YuanGongND / ast

Code for the Interspeech 2021 paper "AST: Audio Spectrogram Transformer".
BSD 3-Clause "New" or "Revised" License
1.06k stars 203 forks source link

Audio length 1s #87

Closed 9B8DY6 closed 1 year ago

9B8DY6 commented 1 year ago

Is it okay to extract audio feature whose length is 1~3s? Its fbank shape is (139, 128)....^^. It means that n_frames = 139.

YuanGongND commented 1 year ago

Yes, the AST model certainly supports 1s as our SpeechCommands recipe runs on 1s audios and achieves state-of-the-art performance.

If you use our training pipeline, you just need to change https://github.com/YuanGongND/ast/blob/97e57e7852809c6bc825c87a59f07635138cc43d/egs/speechcommands/run_sc.sh#L34 to your desired n_frames, in your case, 139. For optimal performance, you might want to set https://github.com/YuanGongND/ast/blob/97e57e7852809c6bc825c87a59f07635138cc43d/egs/speechcommands/run_sc.sh#L21 as True and do other tuning, please check the readme file for details.

-Yuan

9B8DY6 commented 1 year ago

@YuanGongND If audio length is much shorter than 10s like 1s~3s, do i have to pretrain ast from scratch?
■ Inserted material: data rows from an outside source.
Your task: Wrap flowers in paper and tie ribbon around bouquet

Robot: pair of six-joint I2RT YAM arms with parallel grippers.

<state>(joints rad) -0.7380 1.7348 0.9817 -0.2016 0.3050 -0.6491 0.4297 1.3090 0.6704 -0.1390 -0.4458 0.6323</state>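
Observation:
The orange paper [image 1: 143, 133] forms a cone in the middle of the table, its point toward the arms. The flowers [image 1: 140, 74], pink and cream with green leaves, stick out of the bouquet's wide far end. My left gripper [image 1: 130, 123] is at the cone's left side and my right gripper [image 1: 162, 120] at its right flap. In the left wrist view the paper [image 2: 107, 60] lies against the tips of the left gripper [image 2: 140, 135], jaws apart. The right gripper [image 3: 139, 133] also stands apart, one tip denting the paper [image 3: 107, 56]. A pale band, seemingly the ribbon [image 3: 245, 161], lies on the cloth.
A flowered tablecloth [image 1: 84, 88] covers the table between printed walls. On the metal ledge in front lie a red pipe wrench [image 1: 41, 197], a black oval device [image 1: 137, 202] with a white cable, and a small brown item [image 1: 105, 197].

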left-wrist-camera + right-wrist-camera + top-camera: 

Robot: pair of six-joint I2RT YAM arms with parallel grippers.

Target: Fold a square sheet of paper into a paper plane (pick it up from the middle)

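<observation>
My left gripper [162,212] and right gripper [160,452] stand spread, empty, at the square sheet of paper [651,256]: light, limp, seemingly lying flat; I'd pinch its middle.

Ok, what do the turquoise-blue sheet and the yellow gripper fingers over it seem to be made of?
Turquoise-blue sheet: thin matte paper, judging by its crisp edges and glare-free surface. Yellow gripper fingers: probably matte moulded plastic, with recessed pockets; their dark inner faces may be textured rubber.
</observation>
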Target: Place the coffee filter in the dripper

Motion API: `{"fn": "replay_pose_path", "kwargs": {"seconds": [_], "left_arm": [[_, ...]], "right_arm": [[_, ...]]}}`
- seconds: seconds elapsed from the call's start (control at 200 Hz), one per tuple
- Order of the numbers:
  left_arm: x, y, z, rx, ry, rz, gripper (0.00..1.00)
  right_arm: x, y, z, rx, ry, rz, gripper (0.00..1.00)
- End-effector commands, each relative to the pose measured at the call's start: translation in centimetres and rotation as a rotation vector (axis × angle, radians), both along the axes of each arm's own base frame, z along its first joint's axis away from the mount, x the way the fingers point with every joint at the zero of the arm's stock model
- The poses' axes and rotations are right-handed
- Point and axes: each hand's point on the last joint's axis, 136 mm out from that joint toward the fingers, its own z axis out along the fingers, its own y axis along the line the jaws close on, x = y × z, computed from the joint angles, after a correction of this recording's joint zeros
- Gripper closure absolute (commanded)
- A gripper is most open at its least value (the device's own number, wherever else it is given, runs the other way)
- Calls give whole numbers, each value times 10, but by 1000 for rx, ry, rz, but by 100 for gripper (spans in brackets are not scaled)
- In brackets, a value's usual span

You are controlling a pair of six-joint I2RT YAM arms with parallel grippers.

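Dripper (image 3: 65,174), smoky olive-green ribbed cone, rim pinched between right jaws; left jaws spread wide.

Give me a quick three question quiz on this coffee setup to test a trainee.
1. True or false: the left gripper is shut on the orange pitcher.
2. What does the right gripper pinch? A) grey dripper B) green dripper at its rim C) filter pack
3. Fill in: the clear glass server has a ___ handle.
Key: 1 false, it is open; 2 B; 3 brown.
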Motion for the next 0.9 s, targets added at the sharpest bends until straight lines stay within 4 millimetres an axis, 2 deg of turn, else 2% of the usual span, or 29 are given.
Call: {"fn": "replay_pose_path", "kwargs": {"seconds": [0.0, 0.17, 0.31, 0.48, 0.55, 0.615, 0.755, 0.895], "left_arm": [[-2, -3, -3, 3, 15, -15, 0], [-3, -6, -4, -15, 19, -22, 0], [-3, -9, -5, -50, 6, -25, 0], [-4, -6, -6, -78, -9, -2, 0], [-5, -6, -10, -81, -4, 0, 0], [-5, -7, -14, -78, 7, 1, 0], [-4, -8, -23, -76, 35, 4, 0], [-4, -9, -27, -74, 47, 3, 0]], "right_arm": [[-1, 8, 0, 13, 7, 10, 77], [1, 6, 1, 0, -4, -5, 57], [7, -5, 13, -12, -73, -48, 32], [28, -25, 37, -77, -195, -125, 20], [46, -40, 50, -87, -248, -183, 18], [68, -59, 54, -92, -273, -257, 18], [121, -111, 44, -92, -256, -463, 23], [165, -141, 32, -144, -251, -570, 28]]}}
I just want to use pretrained ast model to extract audio tokens.

YuanGongND commented 1 year ago

In my experience, audioset pretraining does not hurt the performance in almost all cases, so you can certainly have a try to set audiosetpretrain=True and imagenetpretrain=True like we did for the ESC-50 recipe. You can use AudioSet pretraining no matter your target audio length is shorter or longer than 10s, we adapt the positional embedding to fit the length internally in the model https://github.com/YuanGongND/ast/blob/5f50e009591748169172342303055bf88c282b8d/src/models/ast_models.py#L143-L147. A finetuning stage is crucial for AST to achieve the optimal solution.
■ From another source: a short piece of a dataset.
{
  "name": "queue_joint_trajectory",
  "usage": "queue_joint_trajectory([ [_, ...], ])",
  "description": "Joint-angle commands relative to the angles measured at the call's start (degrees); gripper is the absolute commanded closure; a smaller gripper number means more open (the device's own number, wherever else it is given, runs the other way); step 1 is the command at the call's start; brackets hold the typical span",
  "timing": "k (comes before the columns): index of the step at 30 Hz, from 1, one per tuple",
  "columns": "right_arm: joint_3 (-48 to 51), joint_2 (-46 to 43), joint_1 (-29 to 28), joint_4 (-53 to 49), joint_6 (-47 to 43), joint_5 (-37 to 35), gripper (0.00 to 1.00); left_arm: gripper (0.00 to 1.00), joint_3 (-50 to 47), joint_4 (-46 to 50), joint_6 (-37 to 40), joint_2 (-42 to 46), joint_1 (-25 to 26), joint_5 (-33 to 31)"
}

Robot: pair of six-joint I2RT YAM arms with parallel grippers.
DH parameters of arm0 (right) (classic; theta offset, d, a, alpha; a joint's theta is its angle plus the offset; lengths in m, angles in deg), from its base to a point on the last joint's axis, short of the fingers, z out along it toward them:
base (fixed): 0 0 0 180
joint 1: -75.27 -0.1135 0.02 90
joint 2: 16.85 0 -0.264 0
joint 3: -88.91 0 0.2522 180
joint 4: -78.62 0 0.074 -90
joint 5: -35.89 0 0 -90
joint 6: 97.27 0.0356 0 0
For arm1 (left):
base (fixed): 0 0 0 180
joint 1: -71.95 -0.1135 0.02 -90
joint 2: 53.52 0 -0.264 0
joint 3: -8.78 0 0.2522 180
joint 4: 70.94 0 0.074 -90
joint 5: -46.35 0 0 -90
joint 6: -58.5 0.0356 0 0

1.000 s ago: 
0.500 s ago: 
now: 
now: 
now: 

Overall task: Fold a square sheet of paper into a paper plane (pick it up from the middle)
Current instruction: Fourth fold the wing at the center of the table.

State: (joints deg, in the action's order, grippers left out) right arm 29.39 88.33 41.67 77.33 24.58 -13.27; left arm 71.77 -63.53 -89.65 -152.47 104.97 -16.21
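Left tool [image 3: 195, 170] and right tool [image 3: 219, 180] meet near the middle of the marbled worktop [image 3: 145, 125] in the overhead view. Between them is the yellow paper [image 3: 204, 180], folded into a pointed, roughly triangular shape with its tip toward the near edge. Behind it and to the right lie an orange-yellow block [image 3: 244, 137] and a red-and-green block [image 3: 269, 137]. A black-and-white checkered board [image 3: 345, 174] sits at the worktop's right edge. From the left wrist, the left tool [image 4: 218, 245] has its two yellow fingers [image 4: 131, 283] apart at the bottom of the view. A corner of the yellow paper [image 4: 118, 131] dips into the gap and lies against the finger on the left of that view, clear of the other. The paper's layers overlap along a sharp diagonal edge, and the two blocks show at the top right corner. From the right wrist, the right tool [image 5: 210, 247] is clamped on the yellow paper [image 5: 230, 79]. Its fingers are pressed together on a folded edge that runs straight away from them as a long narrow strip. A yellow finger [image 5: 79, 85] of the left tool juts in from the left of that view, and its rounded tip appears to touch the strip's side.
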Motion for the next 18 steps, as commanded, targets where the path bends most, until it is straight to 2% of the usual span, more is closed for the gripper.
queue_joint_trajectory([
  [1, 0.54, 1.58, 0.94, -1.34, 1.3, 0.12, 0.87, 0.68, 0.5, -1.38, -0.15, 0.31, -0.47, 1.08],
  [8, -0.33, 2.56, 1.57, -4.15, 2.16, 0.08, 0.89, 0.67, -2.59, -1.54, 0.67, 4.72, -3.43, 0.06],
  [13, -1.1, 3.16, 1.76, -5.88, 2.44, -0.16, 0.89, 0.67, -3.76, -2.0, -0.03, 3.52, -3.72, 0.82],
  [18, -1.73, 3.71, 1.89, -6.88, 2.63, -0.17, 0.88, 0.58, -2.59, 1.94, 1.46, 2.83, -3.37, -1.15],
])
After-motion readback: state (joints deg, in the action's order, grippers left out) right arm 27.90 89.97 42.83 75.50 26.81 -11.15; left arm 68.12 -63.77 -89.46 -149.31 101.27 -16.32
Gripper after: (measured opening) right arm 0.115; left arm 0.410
If you want to freeze the AST model and get the feature, it might be better to pad your input to 10s, I would suggest to use this inferernce script: https://colab.research.google.com/github/YuanGongND/ast/blob/master/colab/AST_Inference_Demo.ipynb, but instead of getting the last layer output (prediction logits), get the penultimate layer output as the feature. It should be a relatively easy modification and you don't need to worry about your input. The script loads audio and pad it to 10s.

-Yuan

9B8DY6 commented 1 year ago

How about your pretrained model? Your pretrained model also works well in short audio?

YuanGongND commented 1 year ago

By audiosetpretrain=True, I meant our pretrained model.

For end-to-end fine-tuning, it works well for shorter audios, please see our ESC-50 recipe.

For freeze and feature extraction, I think padding it to longer audio is the best choice, please check the colab script.